- HOW TO COMPLETE THIS TASK: Return the following data exactly, with all pictures left out.

- INFORMATION PROVIDED:
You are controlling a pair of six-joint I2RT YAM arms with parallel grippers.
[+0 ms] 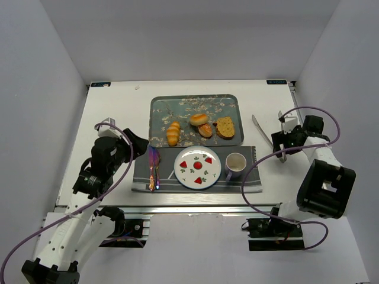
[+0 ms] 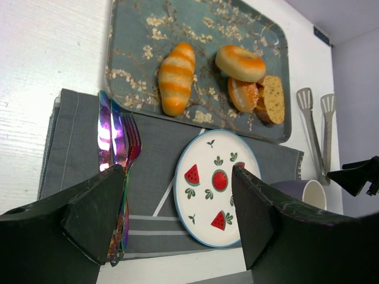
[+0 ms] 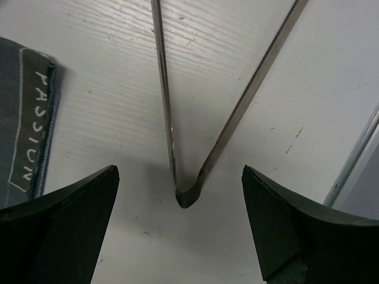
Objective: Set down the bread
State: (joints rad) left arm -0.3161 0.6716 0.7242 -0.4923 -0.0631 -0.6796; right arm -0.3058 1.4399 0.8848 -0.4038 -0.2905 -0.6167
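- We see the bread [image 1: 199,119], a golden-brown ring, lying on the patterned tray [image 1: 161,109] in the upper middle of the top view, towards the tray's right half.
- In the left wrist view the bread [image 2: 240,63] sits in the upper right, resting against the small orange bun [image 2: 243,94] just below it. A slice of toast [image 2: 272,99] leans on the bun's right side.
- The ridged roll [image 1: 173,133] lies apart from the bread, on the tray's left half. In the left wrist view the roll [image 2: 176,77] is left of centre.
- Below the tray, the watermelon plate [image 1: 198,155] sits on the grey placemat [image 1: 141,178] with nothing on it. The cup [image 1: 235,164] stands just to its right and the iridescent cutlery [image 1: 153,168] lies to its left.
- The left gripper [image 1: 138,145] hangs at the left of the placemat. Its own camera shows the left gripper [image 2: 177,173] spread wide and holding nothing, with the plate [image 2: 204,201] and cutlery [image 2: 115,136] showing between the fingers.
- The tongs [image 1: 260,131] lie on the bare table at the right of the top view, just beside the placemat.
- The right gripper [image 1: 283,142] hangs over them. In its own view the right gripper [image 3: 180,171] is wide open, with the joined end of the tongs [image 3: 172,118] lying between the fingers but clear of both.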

- YOUR SOLUTION:
You are controlling a pair of six-joint I2RT YAM arms with parallel grippers.
[+0 ms] 
[+0 ms] 
[+0 ms] 
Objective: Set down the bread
State: (joints rad) left arm -0.3161 0.6716 0.7242 -0.4923 -0.0631 -0.6796; right arm -0.3058 1.4399 0.8848 -0.4038 -0.2905 -0.6167
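- We see the bread [image 1: 199,119], a golden-brown ring, lying on the patterned tray [image 1: 161,109] in the upper middle of the top view, towards the tray's right half.
- In the left wrist view the bread [image 2: 240,63] sits in the upper right, resting against the small orange bun [image 2: 243,94] just below it. A slice of toast [image 2: 272,99] leans on the bun's right side.
- The ridged roll [image 1: 173,133] lies apart from the bread, on the tray's left half. In the left wrist view the roll [image 2: 176,77] is left of centre.
- Below the tray, the watermelon plate [image 1: 198,155] sits on the grey placemat [image 1: 141,178] with nothing on it. The cup [image 1: 235,164] stands just to its right and the iridescent cutlery [image 1: 153,168] lies to its left.
- The left gripper [image 1: 138,145] hangs at the left of the placemat. Its own camera shows the left gripper [image 2: 177,173] spread wide and holding nothing, with the plate [image 2: 204,201] and cutlery [image 2: 115,136] showing between the fingers.
- The tongs [image 1: 260,131] lie on the bare table at the right of the top view, just beside the placemat.
- The right gripper [image 1: 283,142] hangs over them. In its own view the right gripper [image 3: 180,171] is wide open, with the joined end of the tongs [image 3: 172,118] lying between the fingers but clear of both.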

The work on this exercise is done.